- _Work instructions_:
Look over the lines below. Report each one that includes the string "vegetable".

Excerpts from a dataset
· · · ·

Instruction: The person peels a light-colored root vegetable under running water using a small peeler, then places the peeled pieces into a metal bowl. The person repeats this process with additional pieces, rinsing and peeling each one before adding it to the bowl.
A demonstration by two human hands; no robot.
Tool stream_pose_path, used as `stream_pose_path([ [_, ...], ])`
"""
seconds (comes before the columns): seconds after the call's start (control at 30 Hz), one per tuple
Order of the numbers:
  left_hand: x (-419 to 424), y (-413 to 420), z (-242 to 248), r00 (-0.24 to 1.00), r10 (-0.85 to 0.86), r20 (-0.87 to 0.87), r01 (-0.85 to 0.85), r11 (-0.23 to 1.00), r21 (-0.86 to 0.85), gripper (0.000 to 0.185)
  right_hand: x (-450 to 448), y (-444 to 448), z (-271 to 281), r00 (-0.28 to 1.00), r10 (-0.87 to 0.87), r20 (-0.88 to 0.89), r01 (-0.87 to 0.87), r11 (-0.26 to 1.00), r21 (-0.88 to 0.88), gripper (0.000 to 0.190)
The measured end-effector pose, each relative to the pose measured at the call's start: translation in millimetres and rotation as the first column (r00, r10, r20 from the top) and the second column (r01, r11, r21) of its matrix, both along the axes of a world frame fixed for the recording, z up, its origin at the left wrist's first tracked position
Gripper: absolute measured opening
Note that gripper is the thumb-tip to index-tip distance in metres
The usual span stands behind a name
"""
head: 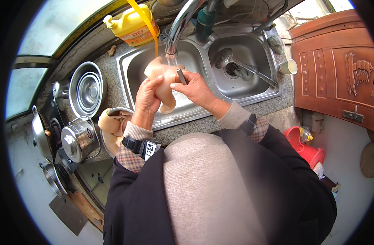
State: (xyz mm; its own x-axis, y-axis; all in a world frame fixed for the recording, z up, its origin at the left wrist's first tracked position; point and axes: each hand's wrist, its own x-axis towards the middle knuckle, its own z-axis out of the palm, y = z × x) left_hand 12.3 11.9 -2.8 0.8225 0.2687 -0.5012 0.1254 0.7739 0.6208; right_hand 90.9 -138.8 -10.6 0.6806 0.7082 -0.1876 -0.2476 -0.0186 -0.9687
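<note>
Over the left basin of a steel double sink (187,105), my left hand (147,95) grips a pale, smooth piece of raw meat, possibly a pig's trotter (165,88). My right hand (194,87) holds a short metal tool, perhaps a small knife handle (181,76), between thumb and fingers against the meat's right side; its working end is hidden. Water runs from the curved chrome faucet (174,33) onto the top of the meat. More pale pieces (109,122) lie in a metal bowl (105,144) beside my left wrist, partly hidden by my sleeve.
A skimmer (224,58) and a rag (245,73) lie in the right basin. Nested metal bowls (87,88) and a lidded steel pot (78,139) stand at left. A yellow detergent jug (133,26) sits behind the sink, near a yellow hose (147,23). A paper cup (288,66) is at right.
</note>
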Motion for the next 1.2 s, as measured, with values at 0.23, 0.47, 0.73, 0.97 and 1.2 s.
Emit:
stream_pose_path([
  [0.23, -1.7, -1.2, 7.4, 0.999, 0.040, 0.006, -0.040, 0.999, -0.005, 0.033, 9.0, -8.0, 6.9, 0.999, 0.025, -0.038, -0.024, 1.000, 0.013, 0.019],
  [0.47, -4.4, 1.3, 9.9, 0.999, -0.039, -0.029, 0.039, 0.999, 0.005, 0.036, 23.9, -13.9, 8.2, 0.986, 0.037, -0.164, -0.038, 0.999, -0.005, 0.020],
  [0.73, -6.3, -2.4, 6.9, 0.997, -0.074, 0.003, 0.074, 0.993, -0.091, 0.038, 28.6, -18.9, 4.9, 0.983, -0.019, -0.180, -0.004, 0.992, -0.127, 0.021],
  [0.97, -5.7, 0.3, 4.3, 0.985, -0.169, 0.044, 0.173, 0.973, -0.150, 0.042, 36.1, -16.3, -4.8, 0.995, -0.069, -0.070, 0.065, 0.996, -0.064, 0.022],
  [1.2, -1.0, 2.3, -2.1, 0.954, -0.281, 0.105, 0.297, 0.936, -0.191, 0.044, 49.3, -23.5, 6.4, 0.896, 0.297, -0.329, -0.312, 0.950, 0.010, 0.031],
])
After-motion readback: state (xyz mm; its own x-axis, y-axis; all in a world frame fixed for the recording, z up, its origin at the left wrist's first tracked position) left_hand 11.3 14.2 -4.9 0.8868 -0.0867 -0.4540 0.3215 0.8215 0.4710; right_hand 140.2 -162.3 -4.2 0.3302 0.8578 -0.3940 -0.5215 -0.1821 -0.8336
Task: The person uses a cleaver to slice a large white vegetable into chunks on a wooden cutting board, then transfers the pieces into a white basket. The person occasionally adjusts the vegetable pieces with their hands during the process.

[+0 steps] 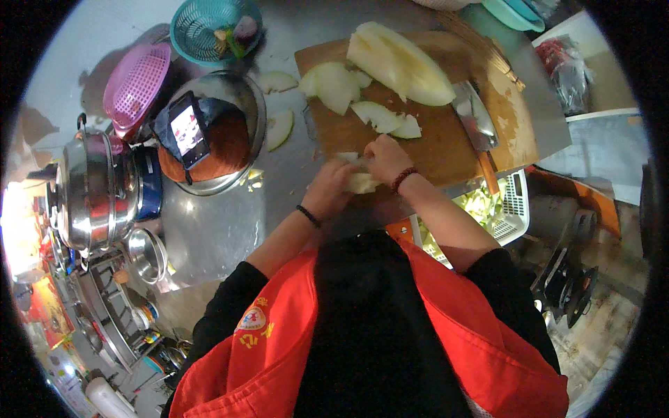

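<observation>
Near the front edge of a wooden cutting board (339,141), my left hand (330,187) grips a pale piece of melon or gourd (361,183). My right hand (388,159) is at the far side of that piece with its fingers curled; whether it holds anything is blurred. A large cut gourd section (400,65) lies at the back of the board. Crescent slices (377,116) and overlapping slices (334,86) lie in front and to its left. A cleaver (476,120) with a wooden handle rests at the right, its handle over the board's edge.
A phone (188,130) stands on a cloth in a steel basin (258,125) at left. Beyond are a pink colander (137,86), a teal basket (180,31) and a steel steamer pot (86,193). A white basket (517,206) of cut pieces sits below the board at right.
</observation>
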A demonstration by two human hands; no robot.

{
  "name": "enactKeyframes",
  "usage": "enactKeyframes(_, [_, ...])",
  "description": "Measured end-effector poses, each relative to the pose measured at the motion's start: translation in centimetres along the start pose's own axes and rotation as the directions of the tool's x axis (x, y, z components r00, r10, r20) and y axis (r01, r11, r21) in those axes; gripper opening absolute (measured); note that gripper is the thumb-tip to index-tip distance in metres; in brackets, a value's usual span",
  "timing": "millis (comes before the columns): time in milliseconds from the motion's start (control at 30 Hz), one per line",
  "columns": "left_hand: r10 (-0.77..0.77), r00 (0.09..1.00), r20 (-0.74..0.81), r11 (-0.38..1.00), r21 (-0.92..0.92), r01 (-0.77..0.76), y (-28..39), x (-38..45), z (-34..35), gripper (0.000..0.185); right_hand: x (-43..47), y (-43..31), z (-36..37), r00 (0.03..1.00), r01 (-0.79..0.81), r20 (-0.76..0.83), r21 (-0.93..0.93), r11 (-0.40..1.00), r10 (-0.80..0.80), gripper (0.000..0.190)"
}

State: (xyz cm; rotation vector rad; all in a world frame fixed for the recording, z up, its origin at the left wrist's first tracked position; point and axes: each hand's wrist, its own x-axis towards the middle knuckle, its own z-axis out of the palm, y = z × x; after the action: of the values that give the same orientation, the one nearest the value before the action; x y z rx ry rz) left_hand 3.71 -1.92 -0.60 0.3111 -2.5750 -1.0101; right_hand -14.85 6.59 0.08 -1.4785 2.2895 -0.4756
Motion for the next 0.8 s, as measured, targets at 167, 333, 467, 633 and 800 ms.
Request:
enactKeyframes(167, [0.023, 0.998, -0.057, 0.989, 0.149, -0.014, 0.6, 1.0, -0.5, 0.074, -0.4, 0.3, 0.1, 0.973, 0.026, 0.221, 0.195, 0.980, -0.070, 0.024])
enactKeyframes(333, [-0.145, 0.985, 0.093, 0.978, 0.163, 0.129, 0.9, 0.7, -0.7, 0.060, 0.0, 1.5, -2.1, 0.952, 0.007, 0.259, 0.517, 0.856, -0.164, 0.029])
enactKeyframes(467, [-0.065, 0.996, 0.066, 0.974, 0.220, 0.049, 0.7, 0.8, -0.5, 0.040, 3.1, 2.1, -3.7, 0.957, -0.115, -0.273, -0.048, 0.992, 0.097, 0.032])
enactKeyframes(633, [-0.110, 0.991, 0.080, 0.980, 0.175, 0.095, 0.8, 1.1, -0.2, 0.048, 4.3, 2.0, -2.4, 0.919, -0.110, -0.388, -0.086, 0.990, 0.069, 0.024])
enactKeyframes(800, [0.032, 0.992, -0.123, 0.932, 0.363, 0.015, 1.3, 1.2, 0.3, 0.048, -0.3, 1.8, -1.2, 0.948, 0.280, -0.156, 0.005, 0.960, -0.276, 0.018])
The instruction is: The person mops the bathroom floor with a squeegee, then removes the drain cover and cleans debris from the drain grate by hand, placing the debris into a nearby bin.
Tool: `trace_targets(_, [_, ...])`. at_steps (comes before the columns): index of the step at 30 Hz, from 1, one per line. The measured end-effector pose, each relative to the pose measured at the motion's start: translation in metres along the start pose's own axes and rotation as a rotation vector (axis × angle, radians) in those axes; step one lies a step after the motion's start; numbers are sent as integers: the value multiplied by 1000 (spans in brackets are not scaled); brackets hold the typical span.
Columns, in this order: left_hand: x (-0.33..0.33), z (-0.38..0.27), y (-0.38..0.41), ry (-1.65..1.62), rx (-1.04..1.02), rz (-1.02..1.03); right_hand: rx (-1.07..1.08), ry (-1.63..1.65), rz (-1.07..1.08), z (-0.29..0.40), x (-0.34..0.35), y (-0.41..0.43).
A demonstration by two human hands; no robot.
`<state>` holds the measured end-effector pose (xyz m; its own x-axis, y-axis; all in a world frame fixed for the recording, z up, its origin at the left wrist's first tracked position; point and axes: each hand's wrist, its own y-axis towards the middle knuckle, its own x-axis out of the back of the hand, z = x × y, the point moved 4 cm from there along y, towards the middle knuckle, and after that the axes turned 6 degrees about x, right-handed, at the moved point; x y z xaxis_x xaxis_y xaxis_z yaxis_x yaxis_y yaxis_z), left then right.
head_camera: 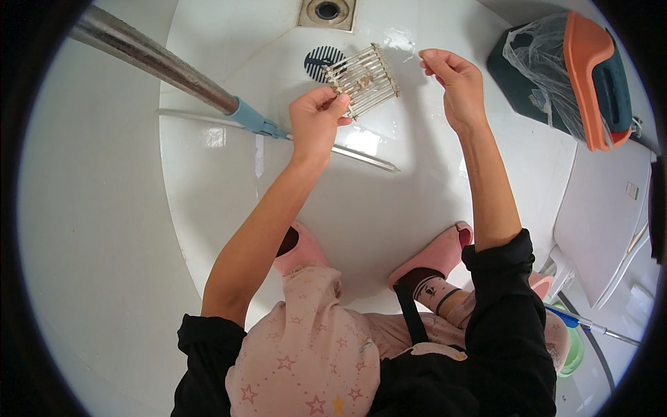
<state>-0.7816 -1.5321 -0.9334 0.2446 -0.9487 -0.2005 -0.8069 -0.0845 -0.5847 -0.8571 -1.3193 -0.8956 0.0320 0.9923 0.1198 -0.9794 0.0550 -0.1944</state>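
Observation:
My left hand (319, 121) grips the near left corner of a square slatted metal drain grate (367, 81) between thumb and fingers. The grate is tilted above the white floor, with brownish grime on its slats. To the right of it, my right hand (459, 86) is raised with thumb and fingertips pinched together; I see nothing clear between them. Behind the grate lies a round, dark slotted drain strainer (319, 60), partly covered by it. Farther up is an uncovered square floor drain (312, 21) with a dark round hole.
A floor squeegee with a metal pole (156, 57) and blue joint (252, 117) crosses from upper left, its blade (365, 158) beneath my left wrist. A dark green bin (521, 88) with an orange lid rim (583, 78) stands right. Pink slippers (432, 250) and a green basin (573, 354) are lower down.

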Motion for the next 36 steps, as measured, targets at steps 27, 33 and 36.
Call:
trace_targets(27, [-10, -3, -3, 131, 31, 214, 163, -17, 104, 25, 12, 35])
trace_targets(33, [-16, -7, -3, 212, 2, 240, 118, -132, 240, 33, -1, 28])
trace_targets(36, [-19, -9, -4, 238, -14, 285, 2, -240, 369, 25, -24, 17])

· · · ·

- _Output below_:
Instruction: The person peels a light-colored root vegetable under running water using a small peeler, then places the peeled pieces into a metal bowl. The person repeats this process with additional pieces, rinsing and peeling each one before adding it to the bowl.
Task: The person uses a cleaver to slice a large white vegetable into chunks on a wooden cutting board, then transfers the pieces into a white basket. The person occasionally adjusts the vegetable pieces with their hands during the process.

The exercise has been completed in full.